◆ The problem: Return all lines in the data where the string "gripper" can be found.
__________________________________________________
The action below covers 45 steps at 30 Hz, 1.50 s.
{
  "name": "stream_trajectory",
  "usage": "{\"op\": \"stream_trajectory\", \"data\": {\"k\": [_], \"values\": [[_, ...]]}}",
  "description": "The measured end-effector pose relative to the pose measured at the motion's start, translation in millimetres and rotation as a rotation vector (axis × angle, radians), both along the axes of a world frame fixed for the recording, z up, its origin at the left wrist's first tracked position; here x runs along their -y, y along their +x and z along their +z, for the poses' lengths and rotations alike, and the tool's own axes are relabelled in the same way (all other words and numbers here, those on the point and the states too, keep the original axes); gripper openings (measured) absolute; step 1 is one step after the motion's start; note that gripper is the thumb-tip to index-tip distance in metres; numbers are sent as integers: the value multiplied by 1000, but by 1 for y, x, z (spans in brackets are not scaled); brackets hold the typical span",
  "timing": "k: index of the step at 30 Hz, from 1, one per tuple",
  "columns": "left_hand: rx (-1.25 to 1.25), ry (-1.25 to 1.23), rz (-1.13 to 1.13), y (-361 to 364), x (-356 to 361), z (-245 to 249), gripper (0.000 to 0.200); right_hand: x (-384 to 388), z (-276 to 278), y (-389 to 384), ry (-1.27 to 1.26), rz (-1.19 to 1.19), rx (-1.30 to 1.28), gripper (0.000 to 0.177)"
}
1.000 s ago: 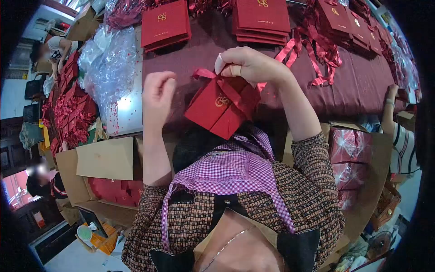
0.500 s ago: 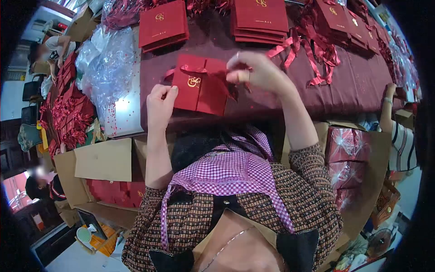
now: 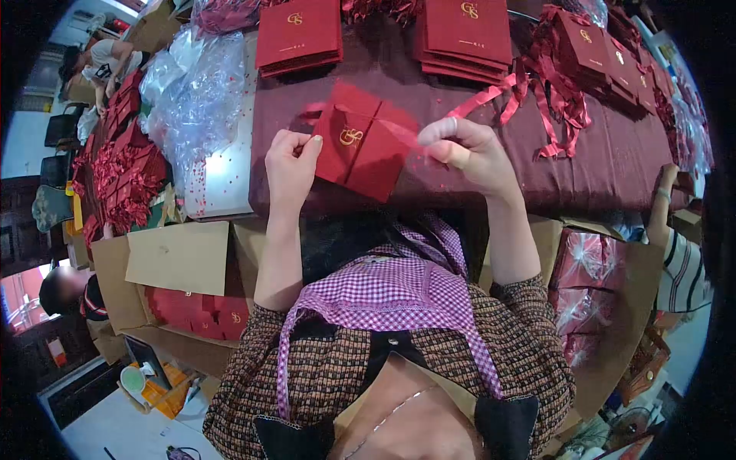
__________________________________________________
◆ Problem solution:
  "description": "The measured end-effector pose relative to the pose measured at the motion's start, translation in millimetres and rotation as a rotation vector (axis × angle, radians), both along the axes of a world frame fixed for the recording, z up, its origin at the left wrist's first tracked position; here x runs along their -y, y along their +x and z along their +z, for the poses' lengths and rotations alike, and the tool's own axes are relabelled in the same way (all other words and numbers here, those on the point and the states too, keep the original axes); gripper openings (measured) absolute; step 1 is one step after the motion's start; note that gripper is the thumb-tip to index-tip distance in metres; numbers are sent as integers: the value multiplied by 1000, but by 1 for y, x, z (spans in brackets are not scaled); brackets hold the typical span",
  "columns": "left_hand: rx (-1.25 to 1.25), ry (-1.25 to 1.23), rz (-1.13 to 1.13), y (-361 to 364), x (-356 to 361), z (-245 to 249), gripper (0.000 to 0.200); right_hand: x (-384 to 388), z (-276 to 278), y (-389 to 384), ry (-1.27 to 1.26), rz (-1.19 to 1.19), rx (-1.30 to 1.28), gripper (0.000 to 0.177)"

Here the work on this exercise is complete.